Although no assurance can be given, the Company believes that it will be
successful in obtaining a third forbearance.

         At September 30, 2000, borrowings under the Company's Revolving Credit
Agreement were $36.1 million. The Company also has $5.0 million of borrowings
under floating rate industrial revenue bonds, which bear interest based upon a
short-term tax-exempt bond index and mature in the year 2013. At September 30,
2000, deferred debt expense of $0.4, and $0.2 was associated with the Revolving
Credit Agreement and the floating rate industrial revenue bonds, respectively.
Outstanding letters of credit totaled $9.2 million at September 30, 2000,
including $5.0 million to support borrowings under the floating rate industrial
revenue bonds. At November 6, 2000, borrowings under the Revolving Credit
Agreement were $40.7 million and outstanding letters of credit totaled $9.2
million.

NOTE 7 - SERIES B CONVERTIBLE PREFERRED STOCK

         In connection with the acquisition of Evap, Inc. in July 1998, the
Company issued 30,000 shares of TransPro, Inc. Series B Convertible Preferred
Stock (the "Series B Preferred Stock"). The Series B Preferred


                                       11
   12
Stock has an initial liquidation preference of $3.0 million, which is reflected
in paid-in capital on the Company's condensed consolidated balance sheet. There
is a potential additional payout for the Evap acquisition based on the future
earnings performance of the Evap business for the period January 1, 1999 through
December 31, 2000 that will take the form of an increase in the liquidation
preference of the Series B Preferred Stock with a maximum additional payout of
$3.75 million. Increases to the liquidation preference of the Series B Preferred
Stock, if any, are effective on April 1, 2000 and April 1, 2001 based upon the
earnings of the Evap business for the prior calendar year. The Company is
currently in the process of finalizing the determination of the initial
additional payout amount, in accordance with the purchase agreement. The final
payout amount will be determined during 2001. The Series B Preferred Stock is
non-transferable and is entitled to cumulative dividends of 2% per annum during
the first year after acquisition, 3.5% per annum during the second year and 5.0%
per annum thereafter. The Series B Preferred Stock is convertible into TransPro
common stock at the rate of 50% on the third anniversary of the acquisition, an
additional 25% on the fourth anniversary and the remaining 25% on the fifth
anniversary; it is redeemable after the fifth anniversary at the liquidation
preference at the time of redemption. The Series B Preferred Stock is
convertible into TransPro common stock based upon the liquidation preference and
the market value of TransPro common stock at the time of conversion, as further
described in the purchase agreement. The aggregate number of shares of TransPro
common stock to be issued upon conversion of all the Series B Preferred Stock
may not exceed 7% of the total number of shares of TransPro common stock
outstanding, after giving effect to the conversion, as further described in the
purchase agreement. The average market value of the TransPro common stock in
excess of the 7% limitation, if any, will be paid in cash.

NOTE 8 - ACQUISITION

         Effective February 1, 1999, the Company purchased 100% of the
outstanding stock of A/C Plus, Inc., ("A/C Plus") an air conditioning compressor
remanufacturer located in Arlington, Texas. A/C Plus had sales of approximately
$2.9 million in fiscal 1998. The transaction was structured with a purchase
price of $2.25 million in cash, plus transaction costs, and a promissory note of
$0.25 million payable on the second anniversary of the closing. Concurrent with
the purchase, the Company repaid $0.5 million in working capital debt on behalf
of A/C Plus. The purchase price and working capital repayment were financed
through the Company's Revolving Credit Agreement. The acquisition was accounted
for as a purchase. Goodwill of $2.2 million was recorded in connection with the
transaction and is being amortized over 20 years. A/C Plus results are included
in the Company's consolidated financial statements from the date of acquisition.

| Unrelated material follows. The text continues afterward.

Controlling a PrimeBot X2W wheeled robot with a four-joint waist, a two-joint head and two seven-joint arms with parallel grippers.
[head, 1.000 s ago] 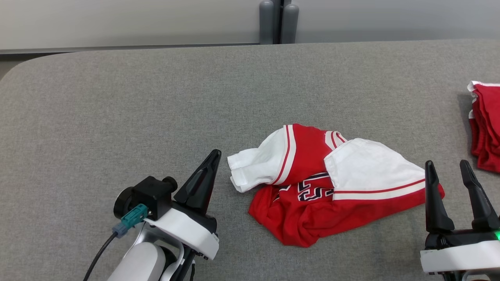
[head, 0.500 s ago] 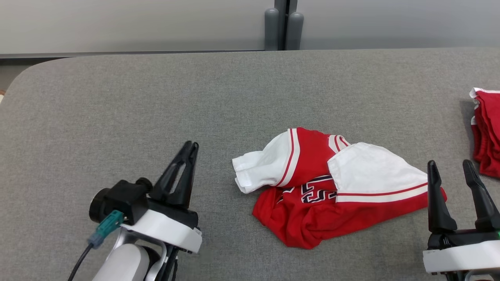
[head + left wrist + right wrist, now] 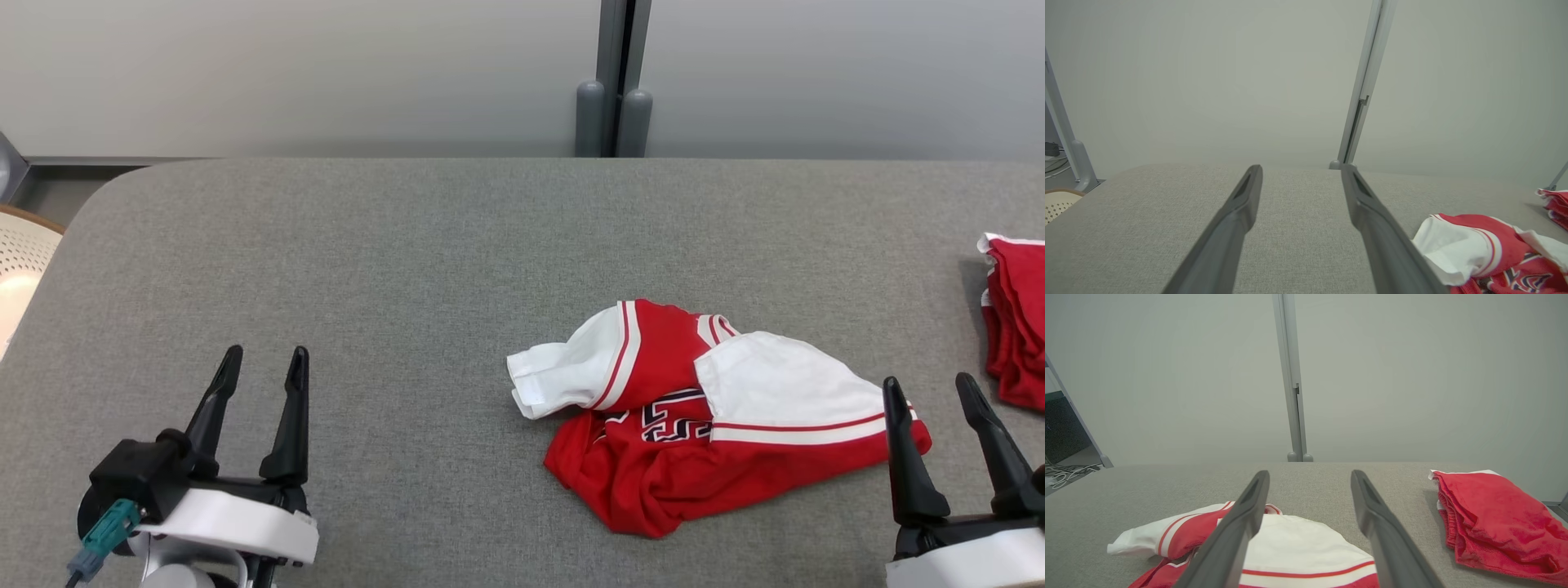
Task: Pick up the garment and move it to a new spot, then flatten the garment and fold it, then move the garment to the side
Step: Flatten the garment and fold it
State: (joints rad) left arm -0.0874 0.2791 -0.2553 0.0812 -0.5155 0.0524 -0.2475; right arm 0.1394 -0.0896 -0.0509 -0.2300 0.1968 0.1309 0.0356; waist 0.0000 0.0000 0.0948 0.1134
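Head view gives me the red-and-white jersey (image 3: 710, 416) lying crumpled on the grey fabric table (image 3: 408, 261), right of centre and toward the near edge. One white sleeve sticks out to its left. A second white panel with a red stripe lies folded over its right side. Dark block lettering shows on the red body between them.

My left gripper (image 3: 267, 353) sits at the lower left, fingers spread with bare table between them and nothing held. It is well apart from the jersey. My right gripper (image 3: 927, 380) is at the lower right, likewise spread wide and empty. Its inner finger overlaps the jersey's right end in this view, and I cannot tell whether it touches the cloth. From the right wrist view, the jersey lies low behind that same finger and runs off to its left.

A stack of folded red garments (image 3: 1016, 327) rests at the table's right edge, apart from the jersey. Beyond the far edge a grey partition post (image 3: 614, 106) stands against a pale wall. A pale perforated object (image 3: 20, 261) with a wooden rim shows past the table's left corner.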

                                       12
   13
NOTE 9 - DISPOSITION OF BUSINESS SEGMENT

         Effective May 5, 2000, the Company sold substantially all of the assets
and liabilities of its Crown Division Specialty Metal Fabrication segment to
Leggett & Platt, Incorporated in a transaction valued at $37.5 million,
comprised of $28.65 million in cash and the assumption of $8.0 million of
Industrial Revenue Bonds due 2010 and an unfunded pension liability of $0.85
million. The Company recorded a gain of $6.2 million, net of tax, which is
reported as gain on sale of discontinued operations in the condensed
consolidated statements of income. Crown designs and manufactures precision
specialty fabricated metal enclosures and components for a variety of
telecommunications and industrial applications and designs, manufactures and
installs specialized interiors and components for a variety of vans, utility
trucks and other specialized vehicles. Net proceeds from the sale were used to
reduce outstanding borrowings under the Company's Revolving Credit Agreement.

         The following table presents the consolidated results of continuing
operations for the periods indicated on a pro forma basis, assuming the
reduction in debt resulting from the disposition of the Specialty Metal
Fabrication segment as if it had occurred on January 1, 1999.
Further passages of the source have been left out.